I read this review that made me think I was going to hate this movie and then about 20 minutes in I realized I was being completely unfair. Is this the best movie I’ve seen recently? No. Is Jennifer Aniston‘s performance as a grieving woman who suffers from chronic pain and definitely abuses opiates a shameless Oscar grab? Maybe. But honestly, who cares? Plenty of good art is made every year with that little golden man in mind. In fact, its role as a motivating force for creation of movies that aren’t about superheroes or sequels is the real reason I think the Oscars are still relevant. (Well that, and I like tradition, especially traditions that involve ball gowns.)

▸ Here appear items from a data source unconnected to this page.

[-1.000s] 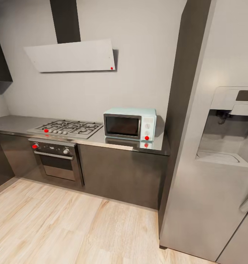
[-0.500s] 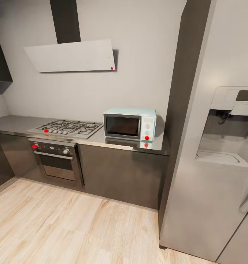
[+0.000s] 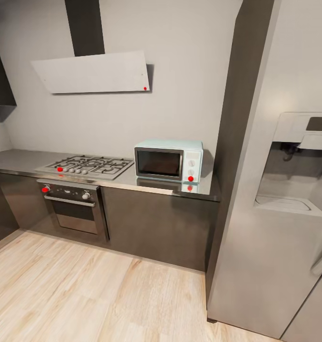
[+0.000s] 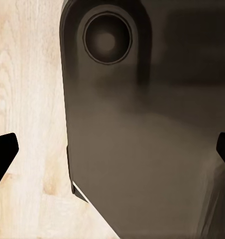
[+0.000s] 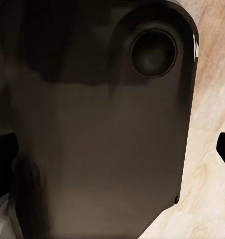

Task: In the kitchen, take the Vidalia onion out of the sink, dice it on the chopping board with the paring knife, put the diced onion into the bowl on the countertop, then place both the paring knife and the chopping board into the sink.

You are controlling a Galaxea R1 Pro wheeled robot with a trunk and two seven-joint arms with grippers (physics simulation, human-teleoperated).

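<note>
The left gripper is seen spread wide, its two dark fingertips at opposite edges of the left wrist view with nothing between them; the right gripper is likewise spread and holds nothing, one fingertip showing at the edge of the right wrist view. Beneath both, the robot's own dark base is seen over the pale wooden floor (the arms appear to hang straight down).

Further out, in the head view, a worktop carrying a gas hob and a pale blue microwave is faced, with an oven below, an extractor hood above and a tall grey fridge close at the right.

The onion, board, knife, bowl and sink cannot be located from these pictures; they are judged to lie elsewhere in the kitchen, so no step of the task is judged begun.

Several risks are judged from here: the fridge could be clipped by the base or right arm if a turn is made tightly, since it stands so near; the wrong counter could be approached, this one being no part of the task; time could be lost in searching if the turn is made away from the sink.
</note>
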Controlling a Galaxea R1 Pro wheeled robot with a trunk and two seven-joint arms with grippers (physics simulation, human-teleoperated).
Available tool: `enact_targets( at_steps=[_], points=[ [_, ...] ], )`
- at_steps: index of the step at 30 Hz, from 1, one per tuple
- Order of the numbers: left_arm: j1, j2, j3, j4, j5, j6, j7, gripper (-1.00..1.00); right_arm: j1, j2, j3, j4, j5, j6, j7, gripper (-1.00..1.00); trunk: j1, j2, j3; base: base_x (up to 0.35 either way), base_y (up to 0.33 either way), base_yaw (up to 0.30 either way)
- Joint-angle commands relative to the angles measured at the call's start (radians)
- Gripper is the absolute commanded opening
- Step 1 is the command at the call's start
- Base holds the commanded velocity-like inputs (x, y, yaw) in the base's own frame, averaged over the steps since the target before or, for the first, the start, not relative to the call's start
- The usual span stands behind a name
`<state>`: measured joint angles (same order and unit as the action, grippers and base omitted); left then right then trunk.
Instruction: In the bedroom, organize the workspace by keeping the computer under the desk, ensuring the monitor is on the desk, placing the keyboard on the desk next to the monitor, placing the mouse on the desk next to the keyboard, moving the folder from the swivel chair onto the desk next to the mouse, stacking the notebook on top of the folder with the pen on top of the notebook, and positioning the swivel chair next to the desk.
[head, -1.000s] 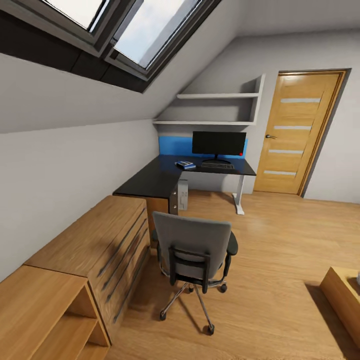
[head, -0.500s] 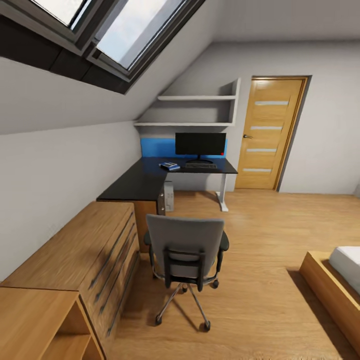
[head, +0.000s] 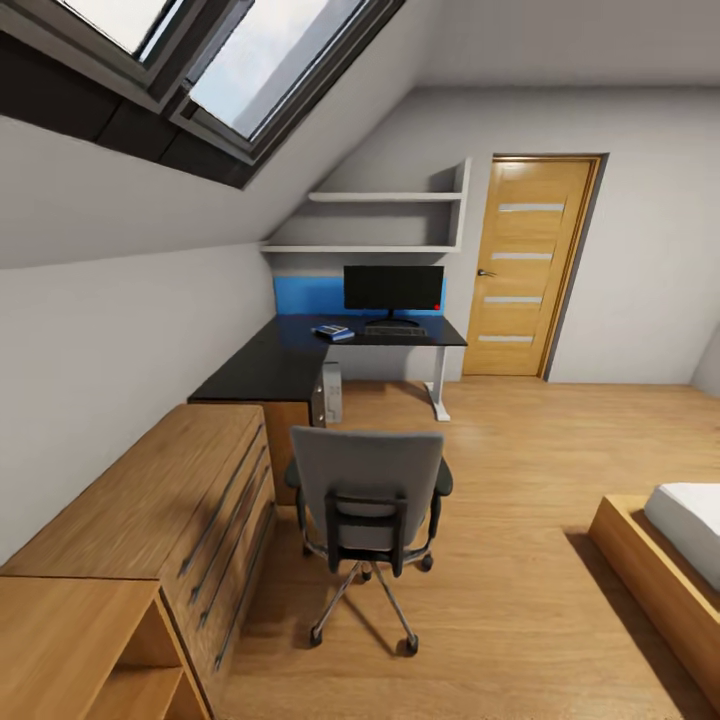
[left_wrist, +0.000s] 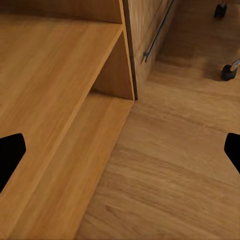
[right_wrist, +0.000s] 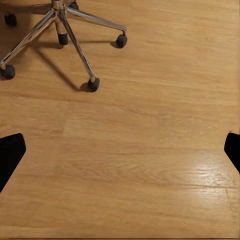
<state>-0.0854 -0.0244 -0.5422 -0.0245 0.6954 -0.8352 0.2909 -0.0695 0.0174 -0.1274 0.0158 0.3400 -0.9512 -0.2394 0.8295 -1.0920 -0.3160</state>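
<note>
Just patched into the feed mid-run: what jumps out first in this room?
The grey swivel chair stands mid-floor with its back to the camera, beside the low oak dresser. Beyond it, the black L-shaped desk carries the monitor against a blue back panel. A dark-framed skylight cuts the sloped wall overhead.

The head camera looks across the bedroom from high up, toward the far-off surface (head: 330, 345). Both wrist cameras point down near the floor (right_wrist: 150, 150); the swivel chair (head: 368, 500) base appears in all three.

Both black two-fingered grippers, left (left_wrist: 120, 150) and right (right_wrist: 120, 150), point downward with fingertips (left_wrist: 11, 152) spread wide apart, holding nothing.
</note>
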Motion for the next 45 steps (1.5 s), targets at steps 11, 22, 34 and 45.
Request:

But awards aside (since Aniston’s grab was ultimately unsuccessful), this movie tackles a sensitive subject with sensitivity and balance. And thanks to Adriana Barraza as Claire (Aniston)’s long suffering house keeper it also has real warmth and humanity. That review I alluded to, calls this a glorified Lifetime movie, but I think that’s just straight up sexism. If a man’s physical deterioration is a worthy subject for art then so is a woman’s. Another assumption to debunk – people are saying Aniston is the only remarkable thing here, but nope. The supporting cast – Chris Messina, Mamie Gummer, Anna Kendrick, and particularly surprisingly to me Sam Worthington – are all deeply engaged in this really emotional story. It’s not perfect, certain scenes are painfully contrived, but it will make you feel.

The Lunchbox

It’s movies like this that make me really glad that I added the BAFTAs to me list a few years ago, because without its Foreign Language nomination, I’m sure I wouldn’t have heard of it, and it’s the best romantic comedy (sort of) that I’ve seen in a long time. The premise – a woman, played by Nimrat Kaur, cooks delicious meals for her indifferent husband in order to win him back but they get mistakenly delivered to a cold, lonely widower who’s about to retire – is unique and charming (and made me hungry. Why are all romantic comedies this year about food?)

I think I’d seen the man (Irrfan Khan) in something before (note: it was Life of Pi), and his gradual warming up is beautiful. (He’s not really mean, you see he’s just lonely.) But the real delight for me was discovering Kaur; at least half of the story is told by her expression shifting from despair to hope.